As companies grow, it becomes harder and trickier to really know what’s going on with their customers. Hundreds of customers suddenly become thousands, sometimes those thousands become millions. As much as they’d like to be able to hear them all, there’s really no pragmatic way to do so. So instead, companies have to recognise the trends and patterns of their customers’ behaviors while utilizing the massive amount of data they have.
This is how customer analytics leads to better all-around decision making.
In customer service, customer analytics paints a more accurate picture of the different touch points in the customer journey. There are both opportunities and shortcomings to unearth; the sort of insights that skilled support managers can leverage into better strategies. With machine learning making better usage of Big Data, customer analytics can dive into even more complex use cases. This leads to sharper predictions about the future and can even provide an actionable roadmap for achieving those desired results.

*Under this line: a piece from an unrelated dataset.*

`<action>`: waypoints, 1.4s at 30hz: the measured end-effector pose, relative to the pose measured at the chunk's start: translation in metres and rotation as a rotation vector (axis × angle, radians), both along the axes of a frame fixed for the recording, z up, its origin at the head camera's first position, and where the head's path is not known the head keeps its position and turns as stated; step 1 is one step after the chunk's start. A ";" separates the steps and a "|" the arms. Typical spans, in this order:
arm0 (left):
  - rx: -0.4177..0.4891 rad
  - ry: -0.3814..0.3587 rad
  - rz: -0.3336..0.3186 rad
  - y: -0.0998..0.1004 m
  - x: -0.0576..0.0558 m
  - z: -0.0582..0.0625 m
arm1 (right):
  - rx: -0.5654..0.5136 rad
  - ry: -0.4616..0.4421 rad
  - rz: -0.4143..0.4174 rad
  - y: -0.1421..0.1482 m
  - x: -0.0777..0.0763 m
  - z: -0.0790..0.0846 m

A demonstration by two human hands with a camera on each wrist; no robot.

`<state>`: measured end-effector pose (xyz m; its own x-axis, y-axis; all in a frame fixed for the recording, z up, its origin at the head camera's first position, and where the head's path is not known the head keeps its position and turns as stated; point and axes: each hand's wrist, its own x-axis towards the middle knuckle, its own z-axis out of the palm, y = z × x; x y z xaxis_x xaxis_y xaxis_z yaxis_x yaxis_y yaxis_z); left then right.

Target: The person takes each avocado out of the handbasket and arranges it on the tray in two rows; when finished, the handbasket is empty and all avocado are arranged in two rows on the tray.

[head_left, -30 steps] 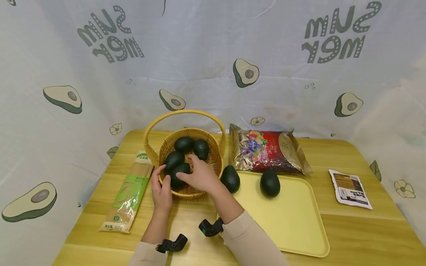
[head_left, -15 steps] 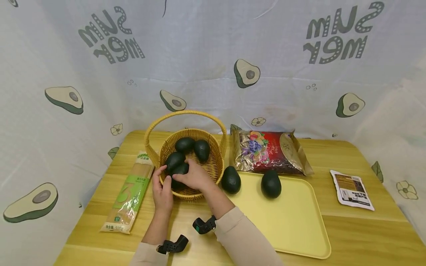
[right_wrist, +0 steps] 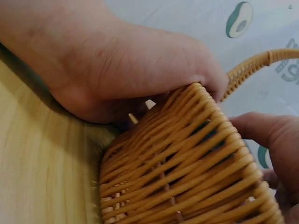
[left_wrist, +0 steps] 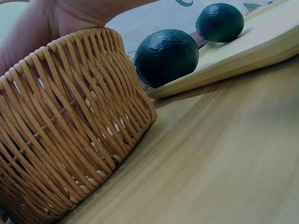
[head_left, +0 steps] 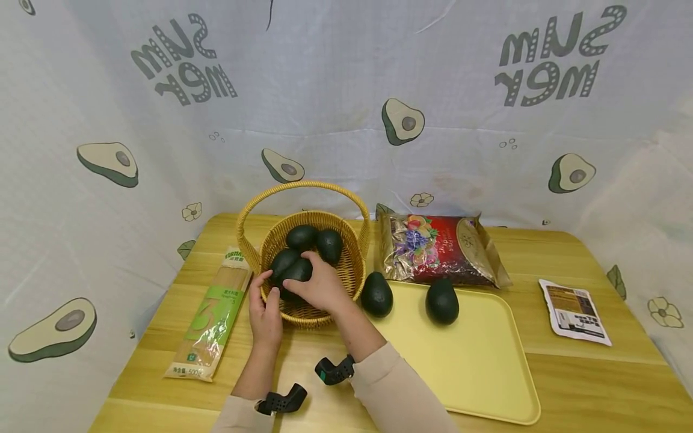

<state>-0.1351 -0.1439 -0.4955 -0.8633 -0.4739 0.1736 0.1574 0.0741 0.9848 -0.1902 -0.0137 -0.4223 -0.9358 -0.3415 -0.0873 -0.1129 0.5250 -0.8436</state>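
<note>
In the head view, a yellow wicker basket (head_left: 354, 270) with a tall arched handle holds several dark green avocados. My right hand (head_left: 325, 288) reaches over the basket's near right rim and grips an avocado (head_left: 298, 273) between thumb and fingers. Another avocado (head_left: 283, 262) lies against its left side. My left hand (head_left: 266, 316) holds the basket's near left rim, thumb over the edge. In the right wrist view, the left hand (right_wrist: 282, 140) touches the rim from the far side. The left wrist view shows the wicker wall (left_wrist: 79, 126) with the right wrist above it.
A yellow tray (head_left: 476, 361) right of the basket bears an avocado (head_left: 442, 300), with another (head_left: 376, 294) at its left edge. Behind lies a red and gold candy bag (head_left: 441, 249). A spaghetti pack (head_left: 211, 319) lies left, a small white pouch (head_left: 575, 311) far right.
My right hand first moved left and closed around the near avocado, then rose slightly with it against the neighbouring one. The left hand stayed on the basket rim.
</note>
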 end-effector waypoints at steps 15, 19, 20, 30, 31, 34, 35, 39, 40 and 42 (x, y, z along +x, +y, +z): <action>0.018 -0.013 -0.002 0.001 -0.001 0.000 | -0.255 0.036 -0.122 0.043 0.023 0.035; 0.020 -0.014 -0.009 0.001 -0.001 -0.001 | -0.320 0.026 -0.136 0.058 0.030 0.035; 0.020 -0.016 -0.010 0.001 -0.001 -0.002 | -0.330 0.030 -0.137 0.061 0.032 0.034; 0.027 -0.011 -0.006 -0.001 -0.001 -0.002 | -0.326 0.054 -0.191 0.093 0.043 0.034; 0.026 -0.012 -0.005 -0.001 -0.001 -0.001 | -0.313 0.061 -0.200 0.096 0.045 0.034; 0.024 -0.019 -0.005 -0.001 0.000 -0.002 | -0.276 0.069 -0.226 0.107 0.049 0.032; 0.027 -0.023 -0.007 -0.001 0.000 -0.002 | -0.262 0.067 -0.233 0.110 0.050 0.031; 0.029 -0.034 -0.007 -0.001 0.001 -0.002 | -0.219 0.069 -0.250 0.126 0.054 0.030; 0.029 -0.036 -0.007 0.000 0.002 -0.002 | -0.213 0.073 -0.251 0.131 0.055 0.031; 0.028 -0.029 -0.010 0.000 0.001 -0.001 | -0.199 0.085 -0.256 0.141 0.056 0.034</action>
<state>-0.1337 -0.1437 -0.4966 -0.8723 -0.4700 0.1349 0.1291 0.0447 0.9906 -0.1345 0.1271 -0.3883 -0.9945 -0.0973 0.0393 -0.0730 0.3717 -0.9255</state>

There are 3 types of customer analytics that drive success in customer service. We’ve highlighted them below:
Descriptive analytics – “What happened?”
Descriptive analytics can be seen as the “standard” type of customer analytics: they summarise raw data into easily understandable and explainable analytics. They provide a view into the past to “describe” what has happened. These analytics can be the notable customer-oriented KPI’s of customer service: CSAT, total tickets, resolutions, and other types of historical insights.
Customer service managers get the most out of descriptive customer analytics by recognising trends, such as an uptick in tickets near product launches or during the holiday retail season. Those insights can fuel strategies for the next time the events occur. The data can also tell a story of how a support organisation is functioning, leading to optimisation for ideal customer support or departmental budgeting.
Predictive analytics- “What could happen?”
Predictive analytics are any business analysts best friend, thanks in part to machine learning techniques that are consistently making better and more accurate predictions. The algorithms fueling these educated guesses provide insights of what can be expected in the future, commonly referred to as “forecasting”. With the huge amount of information coming out of Big Data efforts, these forecasts are becoming more accurate and more crucial to a company’s success. Predictive analytics are massively popular in finance and marketing, and its applications are growing more widespread.
Predictive customer analytics in customer service can help managers understand what is currently driving success, so that their efforts can be emulated and optimised. They can also fill information gaps that descriptive analytics might miss. A good example is Zendesk Support’s Satisfaction Prediction, which uses machine learning to predict if a customer will be satisfied with the support they’ve received. This can help guide teams towards better overall support by increasing their CSAT – not to mention it’s also an excellent training tool for any customer service agent.
Prescriptive analytics – “What should we do?”
Prescriptive analytics are a newer kind of customer analytics; they’re something of a progression of predictive analytics. These AI-powered analytics provide advice on potential outcomes; essentially, they predict what will happen while recommending how those outcomes can be achieved. In customer service, that means how customer service teams can provide the optimal customer experience.
Since it is a fairly new field, there aren’t a lot of examples to highlight as of yet. But there are certainly exciting things on the horizon, like ways to best optimise your self-service efforts and making sure that customers get the educational materials they need. How relationships develop with your customers will be all the better for it.